The practical approach, I think, is to invest in human evaluation for a subset of outputs and use that to calibrate cheaper automated signals. Review 100 outputs carefully. Understand the failure modes. Build automated detectors for those specific failures. Then monitor the automated signals at scale, with periodic human review to check they’re still calibrated.

This sounds expensive, and it is. But the alternative is shipping a system you can’t measure, which means you can’t improve it systematically, which means you’re just hoping it works. In my experience, teams that invest in evaluation early ship better systems and iterate faster.
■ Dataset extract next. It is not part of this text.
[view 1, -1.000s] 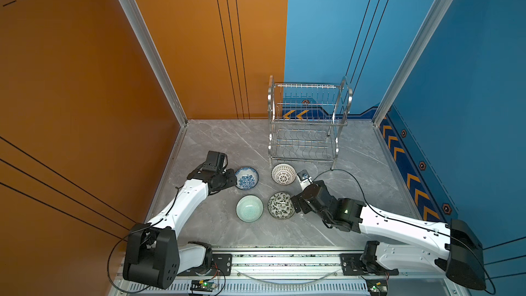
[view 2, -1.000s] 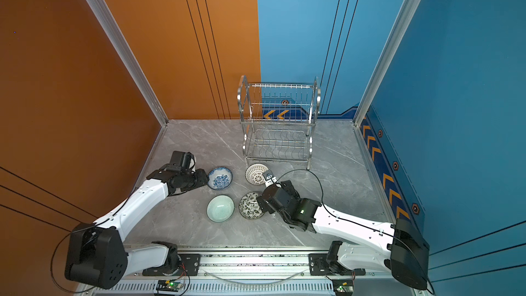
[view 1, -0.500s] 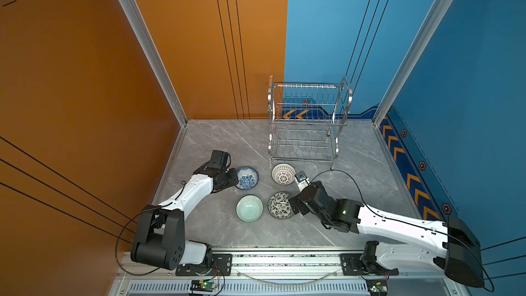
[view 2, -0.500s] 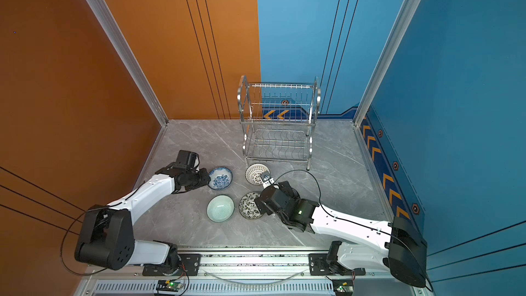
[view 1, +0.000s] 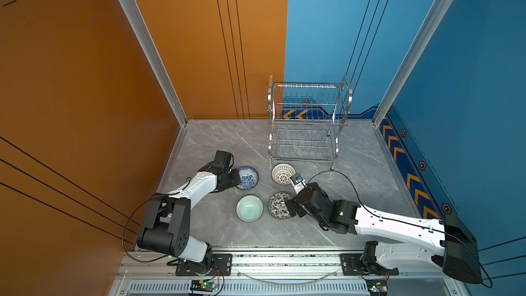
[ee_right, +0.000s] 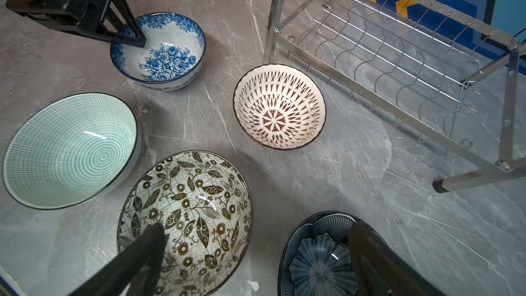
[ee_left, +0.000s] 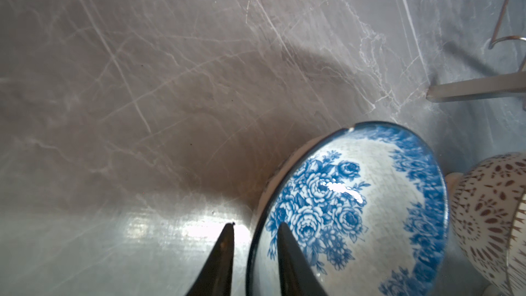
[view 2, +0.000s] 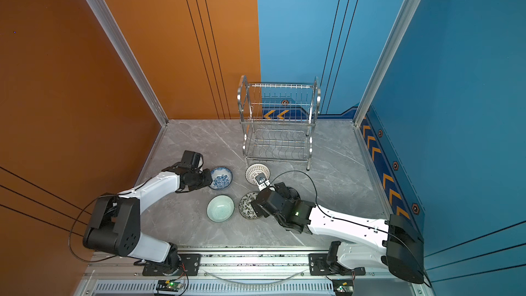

The evaluation framework turns vague complaints about “model quality” into specific engineering problems you can actually fix.

The evaluation problem gets significantly harder with agentic AI, which is concerning because those are exactly the systems most likely to land in high-stakes enterprise settings.

An agentic system doesn’t just produce an output. It takes actions, makes decisions, chains steps together, interacts with external systems. Evaluating a single output is hard enough. Evaluating a multi-step workflow where each step depends on the previous one, and where the system might take different paths depending on intermediate results, is a whole different thing.

For agentic systems, you need to evaluate not just output quality but decision quality. Did it choose the right action at each step? Did it know when to escalate versus proceed? Did it handle errors well? Did the whole workflow produce the right outcome?

I don’t think we’ve figured this out yet as an industry. Most agentic AI systems are evaluated on vibes. Does it feel like it’s working? Are users complaining? That’s not evaluation. That’s hope with a feedback form.

The teams that build real evaluation frameworks for agentic systems will have a huge advantage. Not just because evaluation is quality assurance, but because it’s the foundation for getting better over time. You can’t improve what you can’t measure, and right now most teams can’t measure the thing that matters most.